**DIRECTIONS FOR THIS TASK:** Wherever a line holds the word "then", copy that line from the data.

________________________________________

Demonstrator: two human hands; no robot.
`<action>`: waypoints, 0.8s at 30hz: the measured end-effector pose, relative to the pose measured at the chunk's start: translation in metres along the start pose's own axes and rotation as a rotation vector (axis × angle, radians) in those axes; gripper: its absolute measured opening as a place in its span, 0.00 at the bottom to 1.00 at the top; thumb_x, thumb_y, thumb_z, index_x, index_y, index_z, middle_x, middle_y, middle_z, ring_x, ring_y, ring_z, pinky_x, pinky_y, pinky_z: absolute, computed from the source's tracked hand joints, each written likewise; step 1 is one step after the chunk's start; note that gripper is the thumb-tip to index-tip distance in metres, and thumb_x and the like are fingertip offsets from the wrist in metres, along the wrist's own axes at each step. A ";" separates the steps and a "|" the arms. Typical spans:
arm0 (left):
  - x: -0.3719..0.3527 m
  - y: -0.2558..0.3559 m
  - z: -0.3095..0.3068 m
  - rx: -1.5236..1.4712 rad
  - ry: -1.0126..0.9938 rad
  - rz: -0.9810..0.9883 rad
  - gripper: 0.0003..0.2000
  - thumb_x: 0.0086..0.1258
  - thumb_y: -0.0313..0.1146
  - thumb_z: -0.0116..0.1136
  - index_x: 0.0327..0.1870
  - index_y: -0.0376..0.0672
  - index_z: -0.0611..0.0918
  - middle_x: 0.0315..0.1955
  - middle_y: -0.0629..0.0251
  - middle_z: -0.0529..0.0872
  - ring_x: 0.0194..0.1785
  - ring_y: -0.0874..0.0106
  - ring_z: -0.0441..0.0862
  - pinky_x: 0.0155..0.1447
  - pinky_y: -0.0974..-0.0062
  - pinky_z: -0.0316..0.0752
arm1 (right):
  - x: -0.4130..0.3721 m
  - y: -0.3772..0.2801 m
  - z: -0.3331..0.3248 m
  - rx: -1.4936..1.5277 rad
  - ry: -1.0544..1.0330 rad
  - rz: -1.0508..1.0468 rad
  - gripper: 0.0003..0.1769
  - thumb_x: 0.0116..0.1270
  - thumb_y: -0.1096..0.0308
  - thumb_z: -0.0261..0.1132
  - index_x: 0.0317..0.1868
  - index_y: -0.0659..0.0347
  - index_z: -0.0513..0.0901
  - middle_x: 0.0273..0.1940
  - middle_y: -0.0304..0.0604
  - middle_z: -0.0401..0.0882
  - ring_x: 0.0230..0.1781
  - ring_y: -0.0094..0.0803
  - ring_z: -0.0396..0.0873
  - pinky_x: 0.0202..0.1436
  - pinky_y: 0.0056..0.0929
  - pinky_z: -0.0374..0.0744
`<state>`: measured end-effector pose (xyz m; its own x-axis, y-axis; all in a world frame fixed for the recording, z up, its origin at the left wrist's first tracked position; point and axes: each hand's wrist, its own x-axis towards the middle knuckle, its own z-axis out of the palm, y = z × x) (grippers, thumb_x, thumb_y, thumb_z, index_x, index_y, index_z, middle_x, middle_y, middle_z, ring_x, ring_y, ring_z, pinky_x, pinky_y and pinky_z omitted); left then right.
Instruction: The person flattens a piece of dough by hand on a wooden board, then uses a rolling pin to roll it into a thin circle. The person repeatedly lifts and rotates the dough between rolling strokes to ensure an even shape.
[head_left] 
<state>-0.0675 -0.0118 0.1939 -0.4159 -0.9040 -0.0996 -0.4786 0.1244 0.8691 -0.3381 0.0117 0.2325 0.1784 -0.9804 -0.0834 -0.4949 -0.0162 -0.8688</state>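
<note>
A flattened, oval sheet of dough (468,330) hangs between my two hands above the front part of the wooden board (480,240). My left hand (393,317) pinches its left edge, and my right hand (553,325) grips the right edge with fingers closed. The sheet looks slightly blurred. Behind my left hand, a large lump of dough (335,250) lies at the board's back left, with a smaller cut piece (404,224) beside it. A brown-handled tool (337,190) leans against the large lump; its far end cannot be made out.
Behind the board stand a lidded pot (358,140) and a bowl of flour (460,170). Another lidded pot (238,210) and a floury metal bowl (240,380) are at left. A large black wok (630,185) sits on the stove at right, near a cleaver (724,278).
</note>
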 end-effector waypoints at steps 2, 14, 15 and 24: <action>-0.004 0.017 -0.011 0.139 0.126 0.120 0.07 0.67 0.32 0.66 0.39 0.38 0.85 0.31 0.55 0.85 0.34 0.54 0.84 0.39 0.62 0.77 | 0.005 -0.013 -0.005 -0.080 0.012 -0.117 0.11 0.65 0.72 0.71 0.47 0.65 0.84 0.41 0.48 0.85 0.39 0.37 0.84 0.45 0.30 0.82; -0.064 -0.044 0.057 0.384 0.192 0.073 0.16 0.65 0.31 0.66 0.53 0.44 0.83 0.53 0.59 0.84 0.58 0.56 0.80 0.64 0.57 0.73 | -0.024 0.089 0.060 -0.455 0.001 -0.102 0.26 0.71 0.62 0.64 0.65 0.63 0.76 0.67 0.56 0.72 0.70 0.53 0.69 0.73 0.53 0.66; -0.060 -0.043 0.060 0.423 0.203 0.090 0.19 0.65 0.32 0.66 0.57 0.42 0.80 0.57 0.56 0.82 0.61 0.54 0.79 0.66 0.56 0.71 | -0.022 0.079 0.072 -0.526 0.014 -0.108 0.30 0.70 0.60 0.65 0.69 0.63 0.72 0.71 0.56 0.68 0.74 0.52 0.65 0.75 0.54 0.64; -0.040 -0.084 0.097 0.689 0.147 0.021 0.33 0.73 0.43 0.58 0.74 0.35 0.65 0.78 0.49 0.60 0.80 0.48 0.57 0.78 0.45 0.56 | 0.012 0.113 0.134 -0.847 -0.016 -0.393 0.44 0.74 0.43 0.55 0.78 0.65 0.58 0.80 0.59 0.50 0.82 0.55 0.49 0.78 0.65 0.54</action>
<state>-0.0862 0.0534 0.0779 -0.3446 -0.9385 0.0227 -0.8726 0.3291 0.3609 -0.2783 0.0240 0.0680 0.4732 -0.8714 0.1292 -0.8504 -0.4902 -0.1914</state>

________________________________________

**SOLUTION:**
`<state>`: measured end-effector pose (xyz m; its own x-axis, y-axis; all in a world frame fixed for the recording, z up, its origin at the left wrist's first tracked position; point and axes: each hand's wrist, its own x-axis towards the middle knuckle, its own z-axis out of the palm, y = z × x) (grippers, thumb_x, thumb_y, thumb_z, index_x, index_y, index_z, middle_x, middle_y, middle_z, ring_x, ring_y, ring_z, pinky_x, pinky_y and pinky_z omitted); left then right.
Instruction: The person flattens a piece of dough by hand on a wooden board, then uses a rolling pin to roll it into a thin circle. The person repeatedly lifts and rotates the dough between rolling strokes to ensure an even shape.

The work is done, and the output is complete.